3. Visibility Rules: The Logic

When your transaction starts, Postgres takes a snapshot. This snapshot contains the Transaction ID of your transaction and a list of all transactions that were active (not committed yet) at that moment.

For a tuple to be visible to you:

  1. Creation Check (xmin):
    • The transaction that created it (xmin) must have committed.
    • The xmin must be “in the past” relative to your snapshot.
  2. Deletion Check (xmax):
    • The tuple must not be deleted (xmax = 0).
    • OR, if it is deleted, the transaction that deleted it (xmax) must not be visible to you (it committed after your snapshot started or is still running).

The “Dirty” Secret of UPDATE

In Postgres, UPDATE is actually a syntactic sugar for DELETE + INSERT.

When you run UPDATE users SET name='Bob' WHERE id=1;:

  1. Postgres marks the old tuple (name=’Alice’) as dead by setting its xmax to the current transaction ID.
  2. Postgres inserts a new tuple (name=’Bob’) with xmin set to the current transaction ID.
  3. It updates the index to point to the new tuple.

This is why UPDATE heavy workloads can be expensive—they generate “garbage” (dead tuples) just like inserts and deletes.

4. VACUUM and Bloat

Since deleting a row only marks it as invisible (xmax), the data stays on disk.
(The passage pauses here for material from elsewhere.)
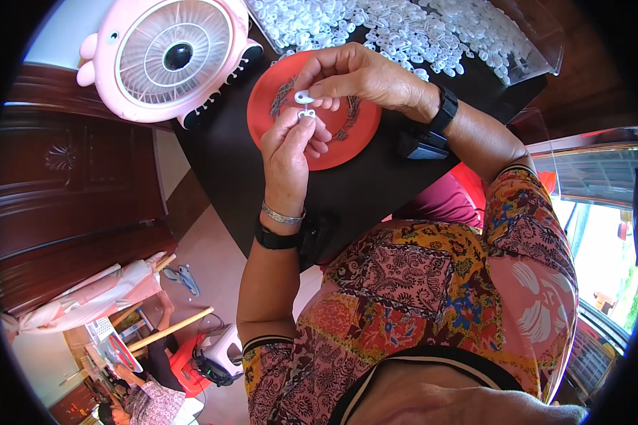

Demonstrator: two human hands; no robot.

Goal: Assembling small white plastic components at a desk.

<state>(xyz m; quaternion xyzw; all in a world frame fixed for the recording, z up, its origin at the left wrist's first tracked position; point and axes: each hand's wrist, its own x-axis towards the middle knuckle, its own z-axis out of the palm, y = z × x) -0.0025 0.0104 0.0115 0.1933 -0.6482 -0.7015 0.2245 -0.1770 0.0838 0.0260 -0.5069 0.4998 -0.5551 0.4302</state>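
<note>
White pcs in clamped L hand, R hand over blk tbl, fan near

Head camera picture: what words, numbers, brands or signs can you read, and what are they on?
None that I can read.
Pink fan: no readable letters.
Orange plate: no readable letters.
White piece in the right hand: too small to tell.
Heap of small white pieces: too small to tell.
Background things: too small or blurred.

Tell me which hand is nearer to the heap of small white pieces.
Right. The right hand lies just below the heap in the picture; the left hand is lower and farther off, partly over the red plate.
</note>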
Over time, these dead tuples accumulate, causing Table Bloat.

The Cleanup Crew: VACUUM

The VACUUM process is responsible for reclaiming this space.

  • Standard VACUUM: Scans the table for dead tuples (where xmax is visible to everyone). It marks that space as “free” in the Free Space Map (FSM). The file size does not shrink, but the space is reused for future inserts.
  • VACUUM FULL: Rewrites the entire table to a new file, removing all bloat. This reclaims disk space but locks the table exclusively, blocking all reads and writes.
  • Autovacuum: A background daemon that wakes up periodically to run standard VACUUM on tables with significant activity.

[!WARNING] Never Disable Autovacuum Disabling autovacuum is a common production mistake. It leads to:

  1. Unbounded table growth (bloat).
  2. Index bloat (slower queries).
  3. Transaction ID Wraparound (database shutdown).

5. Transaction ID Wraparound (The Apocalypse)

xmin and xmax are 32-bit integers. This means there are only ~4 billion IDs available. If the counter overflows, old transactions might suddenly appear to be in the “future” (invisible), causing data loss.

To prevent this, Postgres uses a “frozen” XID concept and forces a special “Freeze” VACUUM to run on old data, replacing the xmin with a special FrozenTransactionId (2) to indicate “this is infinitely old and visible to everyone.”

6. Summary

  1. Readers don’t block writers: Because readers see an older version of the row.
  2. Immutability: Rows are never overwritten, only versioned.
  3. Space Cost: MVCC requires extra storage for xmin/xmax headers and dead tuples.
  4. Maintenance: Regular VACUUM is mandatory to recycle space occupied by dead tuples.